365 Days of Prayer – Day 100 – Reverence

The only way it seems to break through my own negative and critical thinking of others is to focus my attention on gratitude and reverence.

When gratitude wears out against a darker mood, I turn to what I love. Thoughts of these things sustain me and give me pleasure to turn aside a critical, perfectionist attitude that fails to see everything is fine just as it is to seeing that everything is fine just as it is.

I love my dog’s happiness in running, no matter what the weather.

I love doodling, no matter what the distraction.

I love my husband and his home cooking.

I love the gods and being in communion with them.

I love visiting my tree friend Hem.

Sometimes I fall back on memories of riding Future around the dirt road loops by our farm, or riding Chesa at full gallop alongside the corn fields, or feeding carrots to Magic who had a way of curling her lip in satisfaction and letting her chicken friend sit on her head.

I remember how it felt to nurse my baby and feel his arms around my neck in a warm hug.

I remember my parents preparing the summer swimming pool with love.

I remember the great taste of a beer after an afternoon in the hayfields on a summer day. And best of all, I remember the great smell of the hay. I honor a full and honest day of work.

I remember people who were teachers for me: Ann, and Don, and Jane, and Harry, and Nick. Some were spiritual teachers, and some were teachers of life. I honor them.

I love it when my son the Marine surprised me with a visit home or a phone call I was not expecting.

Sometimes it is harder to love what is closer to home with daily chores and the stuff that I have differences with other people, but I can choose to see beyond those differences to what I love best in my husband despite his smoking making me cough. And what I honor today, surprisingly enough, is the freedom to fight for my own needs, as he does for his. Together we work.

Creator, thank you today for that which makes me smile instead of what makes me frown.

365 Days of Prayer – Day 86 – More Throat Chakra

Sometimes I feel really, really angry, and i need to speak my piece. Not my peace, but my piece. Not that anybody wants to really listen. Most of my life it seemed as if those persons who were louder and tended toward the chaotic were heard over and above me.

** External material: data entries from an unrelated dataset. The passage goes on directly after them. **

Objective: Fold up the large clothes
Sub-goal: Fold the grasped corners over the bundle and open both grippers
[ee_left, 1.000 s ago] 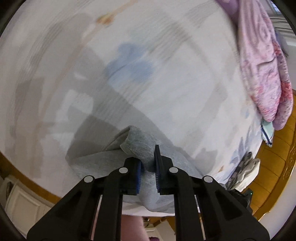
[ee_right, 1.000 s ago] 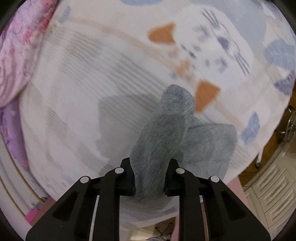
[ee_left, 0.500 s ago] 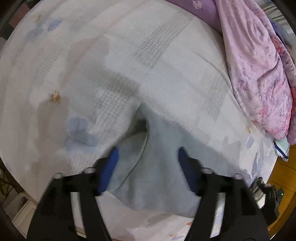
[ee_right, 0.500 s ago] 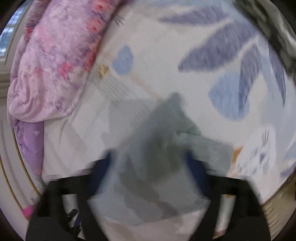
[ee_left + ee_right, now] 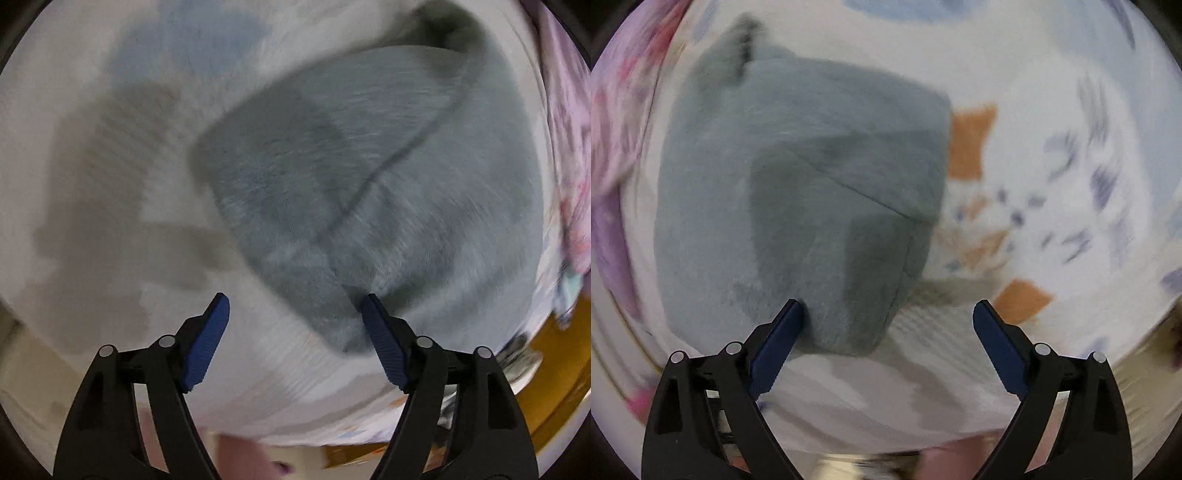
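Observation:
A grey garment (image 5: 388, 166) lies folded flat on the patterned white bed sheet (image 5: 92, 184); it also shows in the right wrist view (image 5: 798, 206), with a fold edge running across its top layer. My left gripper (image 5: 295, 306) is open and empty, low over the garment's near left corner, its right finger (image 5: 380, 339) at the cloth's edge. My right gripper (image 5: 888, 314) is open and empty over the garment's near right corner, its left finger (image 5: 779, 336) against the cloth. Both views are blurred.
A pink and purple floral quilt (image 5: 569, 147) is bunched along the far side of the bed, seen too in the right wrist view (image 5: 613, 147). The sheet (image 5: 1052, 110) carries orange and blue prints. A wooden bed frame (image 5: 546, 387) runs along the right edge.
One second ago both grippers were shut on the grey garment and held it up. They let go, opened wide, and now hover low over the garment laid flat on the sheet.

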Tool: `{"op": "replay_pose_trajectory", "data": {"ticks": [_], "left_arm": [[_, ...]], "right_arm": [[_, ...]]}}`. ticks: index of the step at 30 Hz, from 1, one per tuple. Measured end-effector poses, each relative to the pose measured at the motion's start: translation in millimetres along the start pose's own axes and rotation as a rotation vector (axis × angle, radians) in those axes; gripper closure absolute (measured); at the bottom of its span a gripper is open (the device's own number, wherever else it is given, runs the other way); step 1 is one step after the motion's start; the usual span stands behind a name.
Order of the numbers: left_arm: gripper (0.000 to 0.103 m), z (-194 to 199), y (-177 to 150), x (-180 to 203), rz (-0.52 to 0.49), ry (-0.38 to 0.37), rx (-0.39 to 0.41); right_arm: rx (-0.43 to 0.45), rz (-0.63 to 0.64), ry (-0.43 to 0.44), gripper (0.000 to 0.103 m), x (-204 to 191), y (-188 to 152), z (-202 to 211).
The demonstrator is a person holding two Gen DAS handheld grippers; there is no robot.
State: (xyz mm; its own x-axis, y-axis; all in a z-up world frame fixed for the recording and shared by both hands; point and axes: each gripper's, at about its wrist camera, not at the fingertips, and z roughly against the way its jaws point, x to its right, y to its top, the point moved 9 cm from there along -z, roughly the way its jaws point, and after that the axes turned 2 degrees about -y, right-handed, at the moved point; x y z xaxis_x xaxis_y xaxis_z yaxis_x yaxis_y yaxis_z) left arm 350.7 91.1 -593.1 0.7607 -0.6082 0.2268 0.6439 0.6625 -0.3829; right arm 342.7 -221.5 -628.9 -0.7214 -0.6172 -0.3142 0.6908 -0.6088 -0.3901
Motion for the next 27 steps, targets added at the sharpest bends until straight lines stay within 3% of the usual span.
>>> {"op": "replay_pose_trajectory", "data": {"ticks": [1, 2, 3, 4, 7, 10, 12, 13, 14, 15, 17, 19, 23, 27], "left_arm": [[0.067, -7.7, 3.2, 0.2, 0.036, -0.056, -0.003], [0.075, -10.1, 3.4, 2.4, 0.054, -0.09, -0.023], [0.088, -7.3, 4.2, 5.8, 0.055, -0.099, -0.031], [0.092, -2.7, 4.8, 9.1, 0.025, -0.087, -0.029], [0.095, 17.1, -0.3, 21.5, -0.137, -0.009, 0.002], [0.095, 21.9, -2.9, 19.6, -0.167, 0.015, 0.03], [0.09, 12.0, 0.5, 10.3, -0.167, 0.048, 0.04], [0.082, 7.3, 0.9, 3.2, -0.166, 0.087, 0.033], [0.074, 4.3, -0.3, -4.7, -0.168, 0.142, 0.02], [0.059, 7.1, -5.3, -12.2, -0.182, 0.177, 0.013], [0.047, 15.7, -11.8, -12.5, -0.228, 0.179, 0.03], [0.039, 28.3, -20.3, -15.4, -0.289, 0.229, 0.063], [0.038, 44.9, -37.8, -14.5, -0.422, 0.339, 0.125], [0.038, 49.6, -54.3, 2.8, -0.561, 0.37, 0.183]], "right_arm": [[0.016, -0.016, 0.049, 0.028, -2.1, 3.2, -1.7], [0.049, -0.024, 0.103, 0.059, -6.2, 8.4, -0.4], [0.086, -0.018, 0.129, 0.078, -9.9, 13.6, 3.3], [0.122, 0.001, 0.11, 0.097, -13.4, 18.8, 9.7], [0.2, 0.148, 0.132, 0.099, -38.3, 19.9, 40.5], [0.238, 0.288, 0.036, 0.099, -42.0, 16.5, 48.1], [0.156, 0.256, -0.099, 0.094, -13.7, 20.0, 11.5], [0.112, 0.227, -0.117, 0.076, -4.5, 20.2, -2.4], [0.083, 0.189, -0.105, 0.072, 1.6, 19.7, -10.3], [0.091, 0.171, -0.092, 0.069, 2.1, 19.6, -7.4], [0.099, 0.152, -0.088, 0.01, 3.3, 12.9, 7.7], [0.142, 0.163, -0.08, 0.01, 4.6, 7.4, 24.1], [0.213, 0.229, -0.162, 0.01, 14.0, -2.0, 48.8], [0.352, 0.321, -0.204, 0.01, 9.7, -2.3, 75.1]]}}
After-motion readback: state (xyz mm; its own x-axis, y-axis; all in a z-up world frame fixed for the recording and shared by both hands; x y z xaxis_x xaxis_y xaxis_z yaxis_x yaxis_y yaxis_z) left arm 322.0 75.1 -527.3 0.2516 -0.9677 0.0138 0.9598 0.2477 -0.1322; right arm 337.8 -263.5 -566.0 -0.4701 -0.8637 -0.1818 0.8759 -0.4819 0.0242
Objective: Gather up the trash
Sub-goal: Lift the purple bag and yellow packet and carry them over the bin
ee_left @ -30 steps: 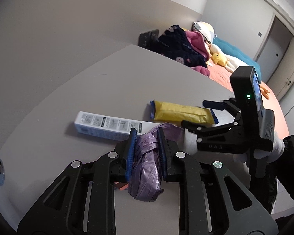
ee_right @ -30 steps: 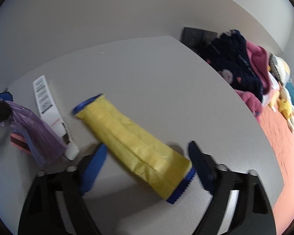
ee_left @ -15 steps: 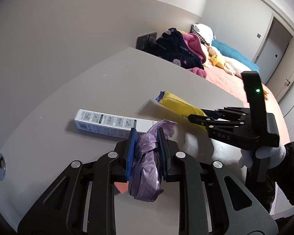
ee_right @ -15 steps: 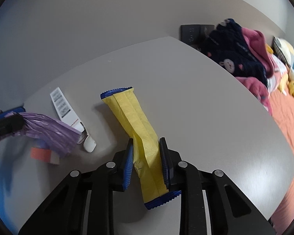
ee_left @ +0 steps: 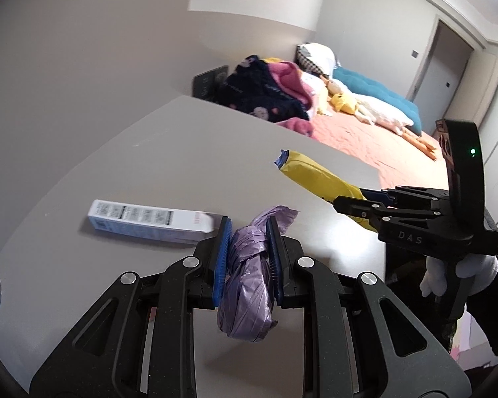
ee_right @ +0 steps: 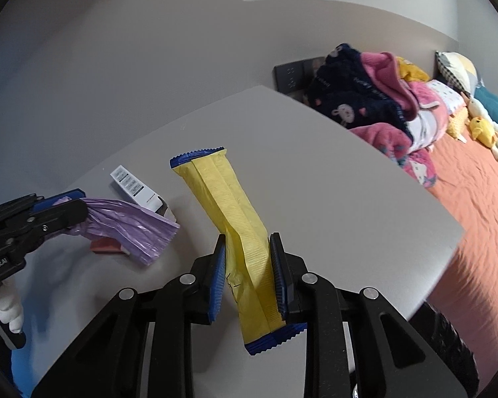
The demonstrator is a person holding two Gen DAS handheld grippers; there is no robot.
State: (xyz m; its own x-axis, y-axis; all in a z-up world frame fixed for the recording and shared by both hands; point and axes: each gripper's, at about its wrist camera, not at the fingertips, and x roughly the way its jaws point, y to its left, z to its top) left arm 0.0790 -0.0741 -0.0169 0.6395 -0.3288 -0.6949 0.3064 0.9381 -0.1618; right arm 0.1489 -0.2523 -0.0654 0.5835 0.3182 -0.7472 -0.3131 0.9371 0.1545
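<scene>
My left gripper (ee_left: 247, 262) is shut on a rolled purple plastic bag (ee_left: 245, 295), held just above the grey table (ee_left: 149, 152); the same bag (ee_right: 129, 222) shows at the left of the right wrist view. My right gripper (ee_right: 247, 275) is shut on a yellow snack wrapper with blue ends (ee_right: 229, 205), lifted clear of the table. In the left wrist view that wrapper (ee_left: 315, 174) sticks out of the right gripper (ee_left: 352, 204) at the right. A white carton (ee_left: 149, 220) lies flat on the table behind the purple bag.
A small red and white item (ee_right: 106, 245) lies under the purple bag. Beyond the table's far edge is a bed with an orange cover (ee_right: 474, 199), piled clothes (ee_right: 365, 96) and soft toys. A dark wall socket panel (ee_right: 292, 74) sits behind the table corner.
My right gripper closed on the yellow wrapper and lifted it off the table, tilting it up. The left gripper shifted a little with the purple bag still gripped.
</scene>
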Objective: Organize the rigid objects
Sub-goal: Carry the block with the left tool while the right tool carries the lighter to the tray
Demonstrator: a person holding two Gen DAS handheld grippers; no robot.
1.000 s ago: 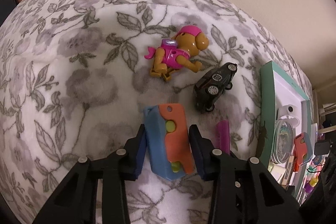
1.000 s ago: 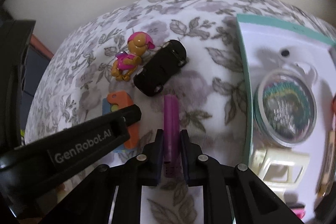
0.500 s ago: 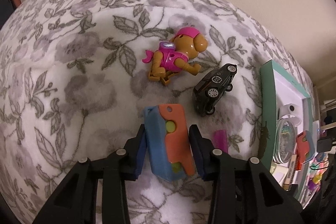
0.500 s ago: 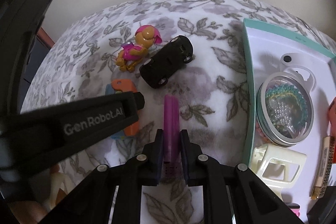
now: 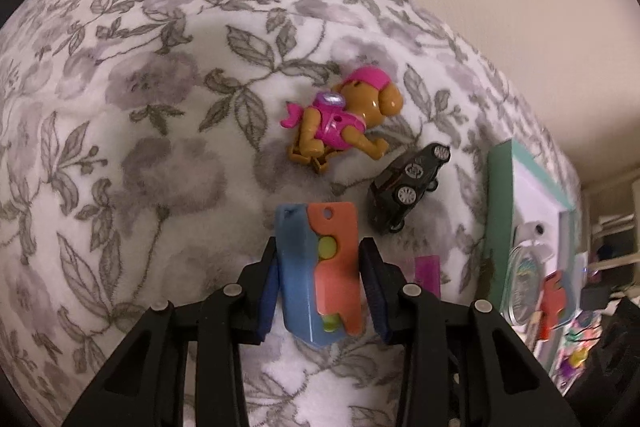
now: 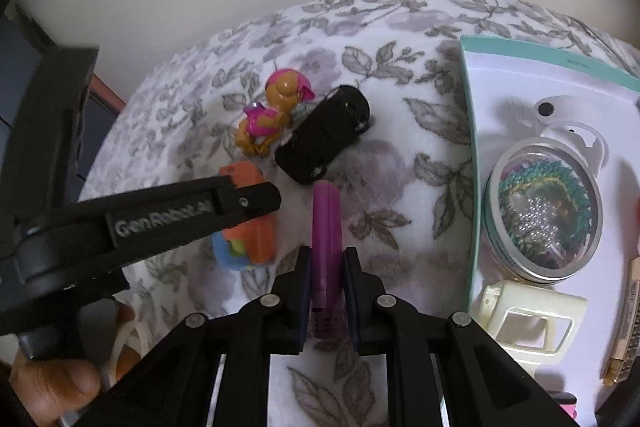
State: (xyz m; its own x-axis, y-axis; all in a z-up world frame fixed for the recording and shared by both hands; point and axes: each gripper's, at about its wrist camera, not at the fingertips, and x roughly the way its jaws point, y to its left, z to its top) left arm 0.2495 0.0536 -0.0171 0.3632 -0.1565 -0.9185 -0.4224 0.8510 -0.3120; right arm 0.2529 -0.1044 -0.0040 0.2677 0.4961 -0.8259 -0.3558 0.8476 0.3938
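The floral blanket (image 5: 140, 155) lies bare to your left; the teal-rimmed tray (image 6: 469, 155) borders it on the right. A toy dog (image 5: 344, 115) and black toy car (image 5: 406, 187) lie ahead. Left tongs (image 5: 318, 283) pinch the blue-orange toy (image 5: 320, 267); right tongs (image 6: 327, 293) pinch the purple block (image 6: 326, 227).

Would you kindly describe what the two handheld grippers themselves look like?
Both are matte black plastic with angular, open-framed fingers and round silver screw heads. The left gripper and right gripper carry dark blue pads on the inner faces. White "GenRobot.AI" lettering runs along the left gripper's side. A bare hand holds it.
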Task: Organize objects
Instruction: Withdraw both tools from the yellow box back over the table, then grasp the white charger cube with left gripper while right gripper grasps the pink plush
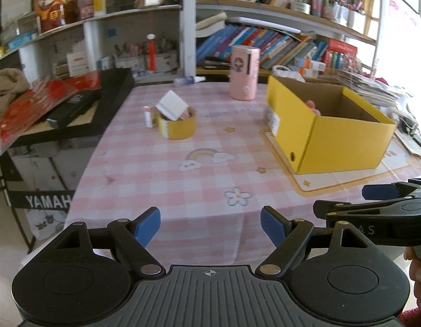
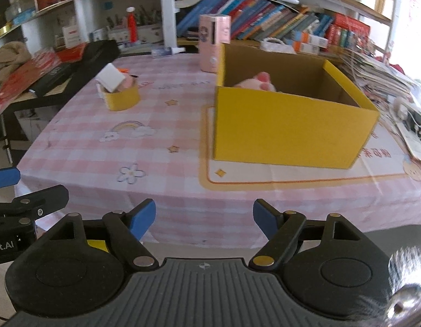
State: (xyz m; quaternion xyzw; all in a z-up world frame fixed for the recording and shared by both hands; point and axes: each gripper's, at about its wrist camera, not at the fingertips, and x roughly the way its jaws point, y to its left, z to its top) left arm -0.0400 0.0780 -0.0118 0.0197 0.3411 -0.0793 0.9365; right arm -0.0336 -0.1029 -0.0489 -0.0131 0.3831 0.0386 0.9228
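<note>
A yellow cardboard box [image 1: 344, 139] [image 2: 286, 130] stands open on the right of the pink checked table, with a pink plush toy [image 2: 258, 81] inside. A round yellow tub [image 1: 177, 125] [image 2: 122, 96] holding a white card and small items sits at the table's middle left. A pink cylinder container [image 1: 243, 72] [image 2: 212, 41] stands at the back. My left gripper [image 1: 210, 226] is open and empty at the near table edge. My right gripper [image 2: 204, 218] is open and empty, also at the near edge, in front of the box.
A black case with red papers [image 1: 74, 100] lies on a stand to the left. Bookshelves [image 1: 278, 41] fill the back. A small bottle [image 1: 188, 80] lies at the far table edge. Stacked papers [image 2: 379, 79] lie to the right of the box.
</note>
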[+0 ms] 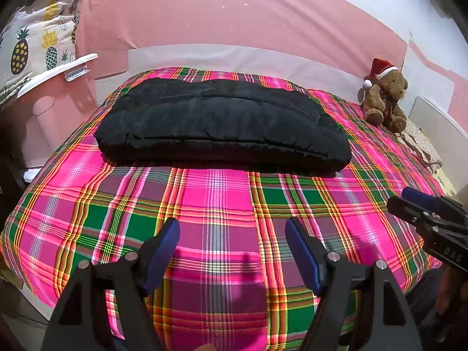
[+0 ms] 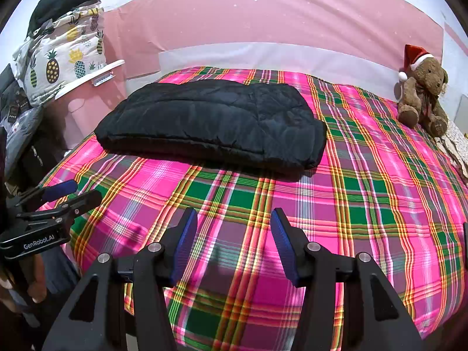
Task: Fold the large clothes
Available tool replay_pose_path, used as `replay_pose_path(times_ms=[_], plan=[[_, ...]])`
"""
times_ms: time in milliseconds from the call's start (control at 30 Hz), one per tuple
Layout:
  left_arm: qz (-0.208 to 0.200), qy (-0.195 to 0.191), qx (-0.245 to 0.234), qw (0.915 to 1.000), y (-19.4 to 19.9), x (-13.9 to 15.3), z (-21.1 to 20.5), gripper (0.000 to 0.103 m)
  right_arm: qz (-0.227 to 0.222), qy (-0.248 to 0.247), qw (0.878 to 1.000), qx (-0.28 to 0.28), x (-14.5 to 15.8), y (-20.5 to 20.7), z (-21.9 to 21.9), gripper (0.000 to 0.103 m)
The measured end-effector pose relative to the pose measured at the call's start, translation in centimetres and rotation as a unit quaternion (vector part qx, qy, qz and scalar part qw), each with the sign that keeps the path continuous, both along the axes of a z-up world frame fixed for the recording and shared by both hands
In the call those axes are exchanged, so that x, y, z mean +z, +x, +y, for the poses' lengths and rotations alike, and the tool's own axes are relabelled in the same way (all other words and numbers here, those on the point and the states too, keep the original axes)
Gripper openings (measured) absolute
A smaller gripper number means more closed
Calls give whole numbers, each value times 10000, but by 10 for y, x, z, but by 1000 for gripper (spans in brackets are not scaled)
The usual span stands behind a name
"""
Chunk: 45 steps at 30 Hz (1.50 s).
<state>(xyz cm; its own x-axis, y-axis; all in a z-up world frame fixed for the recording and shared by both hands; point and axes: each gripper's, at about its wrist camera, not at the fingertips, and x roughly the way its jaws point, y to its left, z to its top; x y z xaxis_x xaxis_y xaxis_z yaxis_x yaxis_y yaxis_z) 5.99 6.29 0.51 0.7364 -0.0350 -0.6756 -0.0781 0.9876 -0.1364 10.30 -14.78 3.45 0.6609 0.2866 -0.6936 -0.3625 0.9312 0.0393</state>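
A black padded jacket [image 1: 222,122] [image 2: 213,120] lies folded into a thick rectangular bundle on the far half of the plaid bed cover [image 1: 216,204] [image 2: 365,204]. My left gripper [image 1: 232,228] hovers open over the near part of the bed, well short of the jacket, nothing between its blue pads. My right gripper [image 2: 234,219] is also open and empty, over the cover to the right of the left one. Each gripper shows in the other's view: the right gripper [image 1: 409,199] at the right edge, the left gripper [image 2: 79,193] at the left edge.
A brown teddy bear with a Santa hat [image 1: 384,99] [image 2: 421,93] sits at the bed's far right corner. A pineapple-print pillow [image 1: 32,46] [image 2: 64,61] rests on a white and pink stand left of the bed. A pink wall [image 1: 234,17] runs behind.
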Motion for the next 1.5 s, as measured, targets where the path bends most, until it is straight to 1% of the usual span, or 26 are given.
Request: replay_pose_path(times_ms=[767, 1067, 1167, 1500], plan=[[63, 26, 12, 10000, 1, -1, 1, 76, -10, -5, 10000, 6, 1, -2, 0, 53], [28, 167, -24, 9999, -1, 2, -4, 77, -4, -3, 10000, 1, 1, -2, 1, 53], [38, 65, -58, 10000, -2, 2, -4, 79, -9, -1, 10000, 7, 1, -3, 0, 53], [45, 8, -52, 10000, -2, 2, -4, 80, -7, -8, 10000, 14, 1, -4, 0, 53]])
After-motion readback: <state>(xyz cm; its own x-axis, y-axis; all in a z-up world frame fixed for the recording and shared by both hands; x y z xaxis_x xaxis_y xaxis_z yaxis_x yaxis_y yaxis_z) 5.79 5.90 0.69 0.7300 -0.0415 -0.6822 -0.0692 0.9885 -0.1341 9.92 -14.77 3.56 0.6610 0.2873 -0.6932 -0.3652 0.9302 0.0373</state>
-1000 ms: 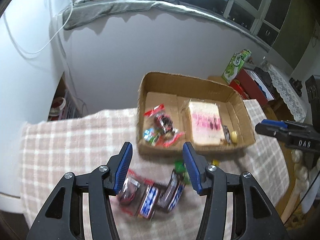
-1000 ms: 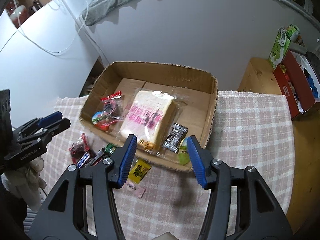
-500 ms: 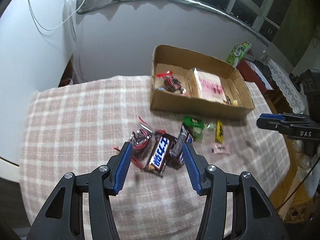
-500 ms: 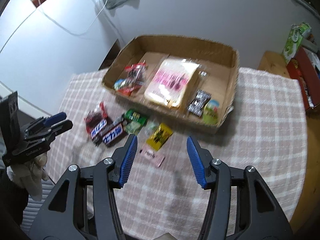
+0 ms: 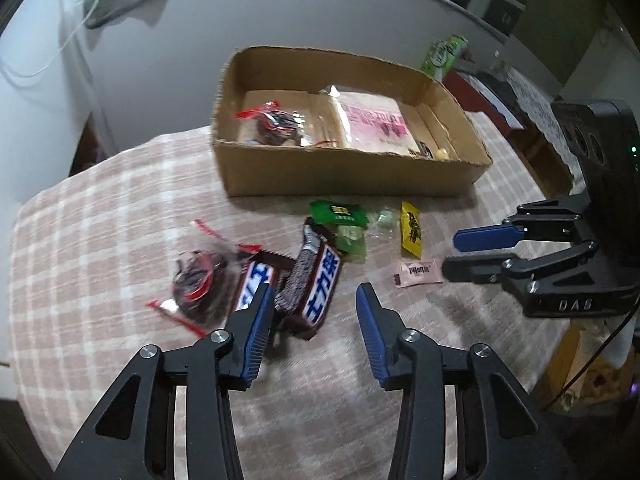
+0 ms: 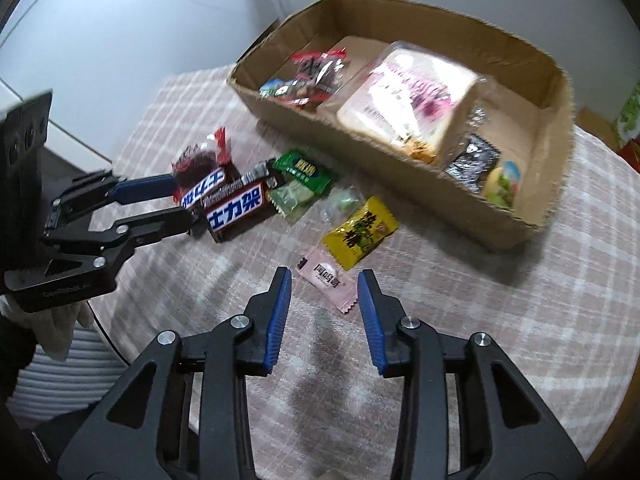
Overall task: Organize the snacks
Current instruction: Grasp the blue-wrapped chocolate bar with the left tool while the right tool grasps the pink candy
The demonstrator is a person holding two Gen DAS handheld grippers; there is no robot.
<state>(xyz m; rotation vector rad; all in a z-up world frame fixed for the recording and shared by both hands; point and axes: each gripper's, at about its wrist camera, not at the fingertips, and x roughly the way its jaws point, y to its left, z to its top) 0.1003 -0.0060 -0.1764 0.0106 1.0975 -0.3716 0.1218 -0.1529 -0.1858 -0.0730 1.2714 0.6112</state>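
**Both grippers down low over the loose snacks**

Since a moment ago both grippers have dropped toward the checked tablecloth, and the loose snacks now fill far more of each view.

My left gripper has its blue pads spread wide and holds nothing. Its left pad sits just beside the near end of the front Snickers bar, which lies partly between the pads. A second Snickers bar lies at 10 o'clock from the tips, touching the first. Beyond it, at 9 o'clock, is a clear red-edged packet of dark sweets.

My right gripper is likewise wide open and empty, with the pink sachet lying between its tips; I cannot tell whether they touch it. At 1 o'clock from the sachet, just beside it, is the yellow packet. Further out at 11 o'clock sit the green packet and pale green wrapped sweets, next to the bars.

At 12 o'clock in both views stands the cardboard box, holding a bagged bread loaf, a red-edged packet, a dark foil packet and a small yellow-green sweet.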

Hey, my sibling took over the household with her temper, arguing with her boyfriend, and constant chaos of her “need.” Her “need” was usually to get driven here or there to be with whatever friend she wanted to hang out with as she struggled to raise her young son as a single parent.

Yes, I know she did not have it easy, but her own choices made her own hardships. I remember the time I walked into an argument she was having with Dad. She had pulled a knife and he was going for a lead pipe, and Mom was standing on the other side of the room uselessly wringing her hands. My sister fled out the door into the snowstorm and nobody got hurt that day. I remember the time my angel told me to walk through a closed door to her bedroom and her stupid boyfriend with the temper problem was posed in the threat of punching her pregnant belly and killing the baby. I told him to get out and he fled.

The point is our Throat chakra is a blessed way to express truth. We can express truth to help and to heal, or “truth” as a way to hurt another person, damage their reputation, kill their aspirations to our social circle, whatever.

Trouble for me was with my sister being so loud about what she wanted or needed, my wants and needs were not often heard. I learned that if I expressed what I wanted or needed it was often inconvenient for the family, so I ended up feeling like I got the short end of the stick. What my sister’s example did for me though, was to show me that actions have consequences. While it was a lesson she had to learn the hard way, I quickly decided that teenage pregnancy was not my cup of tea, so I avoided that trap. What I did not realize though, was that in not speaking up so as to get along, I was spending years short circuiting myself from my own happiness and freedom.

I learned the hard way that I make my own choices for love and for freedom. I learned to ask myself what I most truly need, because although others make take pleasure from what they give me, it might not be the thing to bring me the greatest pleasure. When I give voice to something now, I have generally thought about it a great deal before I speak, lest my words bring unintended harm or discomfort to another. Sometimes silence is my saving grace. Whether to speak up or not may often be a difficult choice for me, given my upbringing, but my words will always be as well considered as I can make them.

Creator, you are my saving grace. From you, humans have the gift of speech. The gift of speech can be used to illumine and to heal, or to drag others down to another level. Please bless our choice of words to be those in truth necessary to the moment, and help us to bless more than we curse. By thy holy truth, Amen.